The Depth control has six settings, with the first three designed for humbuckers and the second three for single-coils which add various amounts of bass to the tone and it makes a nice change to the usual bass control on most amps.
The Texture Switch is a high-frequency roll-off with three positions - middle is none, to the left is subtle and to the right is more pronounced.

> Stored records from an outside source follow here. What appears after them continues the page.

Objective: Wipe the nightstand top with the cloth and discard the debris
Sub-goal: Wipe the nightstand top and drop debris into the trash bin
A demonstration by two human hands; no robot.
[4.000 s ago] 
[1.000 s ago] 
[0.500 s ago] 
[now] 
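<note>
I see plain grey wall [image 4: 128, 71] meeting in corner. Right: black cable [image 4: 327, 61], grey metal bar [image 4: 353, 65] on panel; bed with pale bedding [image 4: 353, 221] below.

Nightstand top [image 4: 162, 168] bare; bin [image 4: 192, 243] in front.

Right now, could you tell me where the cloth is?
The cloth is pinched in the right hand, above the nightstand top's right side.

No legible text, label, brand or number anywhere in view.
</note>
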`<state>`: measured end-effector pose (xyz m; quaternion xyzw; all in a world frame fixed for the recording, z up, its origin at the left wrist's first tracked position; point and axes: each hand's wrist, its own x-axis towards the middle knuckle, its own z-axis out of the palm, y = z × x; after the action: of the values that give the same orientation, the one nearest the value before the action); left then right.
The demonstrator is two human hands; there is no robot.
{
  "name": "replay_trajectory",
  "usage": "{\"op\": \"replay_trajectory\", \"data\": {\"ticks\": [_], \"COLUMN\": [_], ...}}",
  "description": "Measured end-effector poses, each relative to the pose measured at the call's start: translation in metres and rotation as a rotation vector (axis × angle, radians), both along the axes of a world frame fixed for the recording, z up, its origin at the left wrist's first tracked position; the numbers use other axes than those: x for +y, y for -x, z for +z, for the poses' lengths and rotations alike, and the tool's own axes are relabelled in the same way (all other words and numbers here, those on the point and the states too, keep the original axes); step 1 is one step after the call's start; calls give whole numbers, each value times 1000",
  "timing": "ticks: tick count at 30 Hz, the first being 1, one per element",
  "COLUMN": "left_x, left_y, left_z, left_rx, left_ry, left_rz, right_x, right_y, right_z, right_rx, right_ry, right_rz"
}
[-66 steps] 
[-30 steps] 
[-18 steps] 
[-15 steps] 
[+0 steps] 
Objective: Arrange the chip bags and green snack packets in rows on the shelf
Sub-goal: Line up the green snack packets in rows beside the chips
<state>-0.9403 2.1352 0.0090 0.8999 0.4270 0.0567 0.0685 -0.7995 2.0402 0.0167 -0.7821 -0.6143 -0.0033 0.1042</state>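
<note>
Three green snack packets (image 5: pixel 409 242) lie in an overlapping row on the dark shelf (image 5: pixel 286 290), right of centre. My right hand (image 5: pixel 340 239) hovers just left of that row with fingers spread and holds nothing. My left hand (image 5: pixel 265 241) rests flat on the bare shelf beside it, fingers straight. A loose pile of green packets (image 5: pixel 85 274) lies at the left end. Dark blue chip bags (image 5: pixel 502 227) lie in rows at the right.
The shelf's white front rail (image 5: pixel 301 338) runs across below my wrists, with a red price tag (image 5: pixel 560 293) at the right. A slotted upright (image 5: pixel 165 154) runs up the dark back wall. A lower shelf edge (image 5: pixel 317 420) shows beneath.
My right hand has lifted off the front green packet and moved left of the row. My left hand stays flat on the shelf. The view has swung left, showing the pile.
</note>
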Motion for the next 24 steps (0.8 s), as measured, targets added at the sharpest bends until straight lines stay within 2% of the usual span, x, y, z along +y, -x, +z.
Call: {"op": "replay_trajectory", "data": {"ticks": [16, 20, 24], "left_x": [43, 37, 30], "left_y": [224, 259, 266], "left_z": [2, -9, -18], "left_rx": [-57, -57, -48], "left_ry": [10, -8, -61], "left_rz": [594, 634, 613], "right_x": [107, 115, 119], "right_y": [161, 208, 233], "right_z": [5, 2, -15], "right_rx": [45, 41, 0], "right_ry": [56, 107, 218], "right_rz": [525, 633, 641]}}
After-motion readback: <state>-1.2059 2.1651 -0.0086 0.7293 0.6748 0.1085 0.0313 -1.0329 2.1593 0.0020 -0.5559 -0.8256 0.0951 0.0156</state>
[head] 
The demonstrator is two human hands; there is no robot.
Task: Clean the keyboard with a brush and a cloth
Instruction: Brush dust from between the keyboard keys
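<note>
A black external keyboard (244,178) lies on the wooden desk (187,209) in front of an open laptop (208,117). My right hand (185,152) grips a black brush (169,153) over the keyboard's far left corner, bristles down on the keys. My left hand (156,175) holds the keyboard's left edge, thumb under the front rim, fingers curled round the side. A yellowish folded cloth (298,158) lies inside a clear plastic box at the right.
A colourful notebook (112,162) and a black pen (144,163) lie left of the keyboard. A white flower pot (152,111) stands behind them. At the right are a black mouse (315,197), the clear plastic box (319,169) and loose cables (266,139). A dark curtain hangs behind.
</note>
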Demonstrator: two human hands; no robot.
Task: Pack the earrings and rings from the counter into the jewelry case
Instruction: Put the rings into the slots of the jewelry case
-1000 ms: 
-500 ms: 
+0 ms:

To me moving to the left or right produces a 'woodier' midrange like a Marshall amp but it is not as harmonically rich as the middle position to my ears.
The Effect Send/Return controls are the levels for the inputs on the back, but they also control the volume of the amp itself - I tend to have both controls turned all the way up and use the Watts and Volume controls to set levels.
The Tone control is the same as most amps - counter-clockwise rolls off mid and high frequencies.
The Volume control appears normal, but pull out the knob and you get a 20dB boost which also partly by-passes the tone stack, making the amp sound less 'scooped.' Using this in conjunction with the Watts control, you can get various levels of overdrive/distortion.

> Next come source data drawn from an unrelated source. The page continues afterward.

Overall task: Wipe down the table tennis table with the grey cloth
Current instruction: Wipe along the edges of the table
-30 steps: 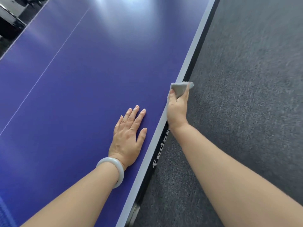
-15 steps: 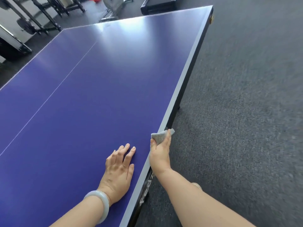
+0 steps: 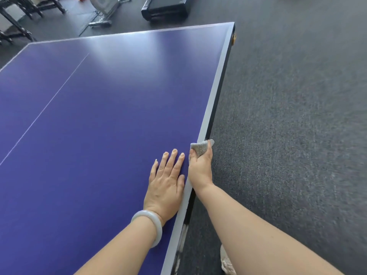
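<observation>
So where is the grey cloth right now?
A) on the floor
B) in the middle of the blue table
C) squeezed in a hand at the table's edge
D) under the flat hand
C: the right hand grips the grey cloth at the side edge of the table, while the left hand lies flat on top.

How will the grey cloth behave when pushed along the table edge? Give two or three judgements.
Probably floppy: the cloth bunches over the table edge in the right hand. Likely light: a one-hand grip holds it. It should slide easily, since the tabletop looks glossy.
</observation>
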Tool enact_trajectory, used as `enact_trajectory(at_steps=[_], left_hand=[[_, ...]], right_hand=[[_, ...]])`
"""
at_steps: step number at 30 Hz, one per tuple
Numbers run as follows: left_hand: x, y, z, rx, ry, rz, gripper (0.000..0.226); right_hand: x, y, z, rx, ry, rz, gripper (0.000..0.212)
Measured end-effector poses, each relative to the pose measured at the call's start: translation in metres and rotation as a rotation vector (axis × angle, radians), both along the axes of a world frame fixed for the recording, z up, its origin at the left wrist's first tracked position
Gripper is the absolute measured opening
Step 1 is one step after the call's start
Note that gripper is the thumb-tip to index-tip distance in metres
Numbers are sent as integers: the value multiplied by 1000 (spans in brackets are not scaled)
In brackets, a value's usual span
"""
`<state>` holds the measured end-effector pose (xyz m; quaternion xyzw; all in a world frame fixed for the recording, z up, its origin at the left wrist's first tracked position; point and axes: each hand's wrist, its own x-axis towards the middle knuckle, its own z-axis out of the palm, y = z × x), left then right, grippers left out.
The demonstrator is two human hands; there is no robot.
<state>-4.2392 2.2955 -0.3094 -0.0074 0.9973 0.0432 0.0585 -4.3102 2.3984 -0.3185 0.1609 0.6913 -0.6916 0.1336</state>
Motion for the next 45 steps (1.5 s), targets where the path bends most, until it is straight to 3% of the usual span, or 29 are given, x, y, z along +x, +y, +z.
enact_trajectory(at_steps=[3, 5, 7, 10, 12, 16, 18, 20, 27, 35, 45], left_hand=[[0, -2, 1, 23, -3, 7, 58], [1, -2, 2, 21, -22, 15, 59], [3, 1, 8, 7, -52, 20, 59], [1, 13, 28, 15, -86, 25, 61], [-5, 19, 35, -20, -101, 45, 61], [-28, 39, 54, -17, -322, 191, 56], [-46, 57, 73, -30, -363, 203, 41], [-70, 79, 88, -6, -389, 188, 26], [-183, 203, 130, 226, -396, 17, 32], [-318, 327, 169, 429, -384, 30, 25], [-457, 311, 162, 500, -270, 252, 14]], right_hand=[[-9, 11, 10, -93, -91, 32, 62], [1, 26, 20, -73, -197, 140, 43], [19, 49, 30, 50, -284, 308, 26], [31, 96, 49, 297, -275, 396, 19], [22, 130, 69, 413, -254, 386, 17], [-15, 184, 110, 571, -204, 425, 19], [-37, 203, 127, 609, -191, 468, 22], [-58, 222, 141, 620, -175, 511, 24], [-144, 296, 172, 651, -152, 618, 24], [-278, 403, 204, 685, -133, 687, 29], [-449, 418, 219, 458, -83, 633, 19]])
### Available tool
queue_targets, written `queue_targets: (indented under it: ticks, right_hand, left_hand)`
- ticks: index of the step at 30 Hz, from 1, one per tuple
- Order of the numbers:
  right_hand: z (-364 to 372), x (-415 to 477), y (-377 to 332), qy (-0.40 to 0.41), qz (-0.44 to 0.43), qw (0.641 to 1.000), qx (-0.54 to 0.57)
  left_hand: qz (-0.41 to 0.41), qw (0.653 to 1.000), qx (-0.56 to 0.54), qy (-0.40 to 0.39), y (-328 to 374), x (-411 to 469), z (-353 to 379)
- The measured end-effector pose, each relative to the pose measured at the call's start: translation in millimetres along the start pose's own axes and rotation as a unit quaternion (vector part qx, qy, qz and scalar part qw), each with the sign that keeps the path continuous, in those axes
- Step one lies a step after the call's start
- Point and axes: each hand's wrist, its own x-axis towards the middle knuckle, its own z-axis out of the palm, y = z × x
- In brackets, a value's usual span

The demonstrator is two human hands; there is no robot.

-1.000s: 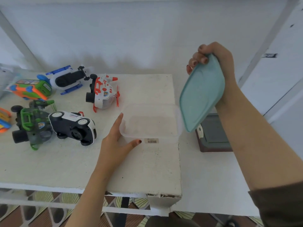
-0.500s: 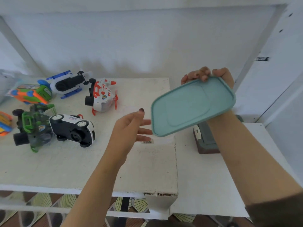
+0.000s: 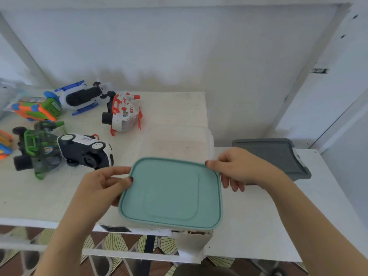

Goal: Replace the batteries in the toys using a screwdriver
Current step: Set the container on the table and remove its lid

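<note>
A teal lid sits level between the left grip and the right grip, over the near edge of the white table. A clear container stands just beyond both grips; a grey tray lies beyond the right grip. Below them shows patterned floor.

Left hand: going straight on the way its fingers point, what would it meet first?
The teal rectangular plastic lid, whose left edge the left hand pinches; past it, probably the right hand, though depth is unclear.
</note>
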Motion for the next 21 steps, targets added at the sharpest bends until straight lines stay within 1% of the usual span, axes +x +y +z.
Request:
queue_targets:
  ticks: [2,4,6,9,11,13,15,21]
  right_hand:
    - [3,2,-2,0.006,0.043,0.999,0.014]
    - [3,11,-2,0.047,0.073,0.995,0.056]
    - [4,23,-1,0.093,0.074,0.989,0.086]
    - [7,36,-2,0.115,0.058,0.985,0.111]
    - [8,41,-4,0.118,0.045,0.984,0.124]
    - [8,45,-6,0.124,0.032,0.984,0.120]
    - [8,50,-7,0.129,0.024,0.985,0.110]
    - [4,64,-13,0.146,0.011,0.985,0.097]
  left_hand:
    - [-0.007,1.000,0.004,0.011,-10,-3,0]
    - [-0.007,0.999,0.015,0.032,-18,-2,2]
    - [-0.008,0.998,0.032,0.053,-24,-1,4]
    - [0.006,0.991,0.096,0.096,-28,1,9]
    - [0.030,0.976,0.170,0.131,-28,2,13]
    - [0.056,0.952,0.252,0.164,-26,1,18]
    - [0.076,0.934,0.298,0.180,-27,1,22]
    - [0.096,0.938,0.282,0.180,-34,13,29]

Round on the back panel, there is the power cable output, which has three settings for US/Euro/UK voltages so make sure you choose the right one for your country. Next is two speaker outputs followed by an impedance switch for going between 4-16 ohms (I have mine at 8 ohms running a Celestion Greenback speaker,) then then is a tube-buffered Line Out jack for going to a PA or studio pre-amp, the Effects Send/Return jacks, a 9v DC out for powering your guitar pedals and a socket for a footswitch to turn the boost on/off (the footswitch comes provided with the amp.)


So how does it sound? I've never played through many amps but many observers say it sounds like a Fender Princeton or Deluxe Reverb and the VHT is more on the Fender tone than a Marshall tone (although putting in a set of EL84 tubes may change this.) This amp is designed to bring the best out of your pedals and I have a range of overdrive and distortion pedals - Big Muff (USA and Russian), Proco Rat, Boss SD-1 (modded), Joyo Vintage OD and I also run a EHX Small Clone in the Effects loop and the difference between each pedal is night and day compared to other amps I have used - you can really hear the subtle drive of the SD-1, the low/medium gain of the Rat and the all-out fuzz attack of the Big Muff and stacking pedals can bring a whole new palette of tones.

Add in the Depth and Texture controls and you can basically have any sound you want out of this amp, from sparkling Fender cleans to high-gain Mesa sounds to warm Marshall crunch all with the flick of a button. For cleans my favourite is the Triode setting, Watts all the way up and Volume at around 75% and for overdrive I like the Pentode setting, Watts at around 25% and Volume at 100% with the Boost engaged.


For the price I paid, this is a whole lot of amp! Although it is made in China, it is all hand-wired onto a turret board rather than PCB mounted and you can swap out the tubes very easily making it easy to modify to your own tastes. The Depth and Texture controls add a host of new options that your regular Bass/Treble control can't quite do and the whole thing feels very user-friendly. If you're a pedal tweaker like me, this is a perfect platform to build your own palette of sounds without too much of the amps characteristics getting in the way. Overall, I would recommend this amp to anyone who is in the market for a low-wattage amp for the studio or for small gigs.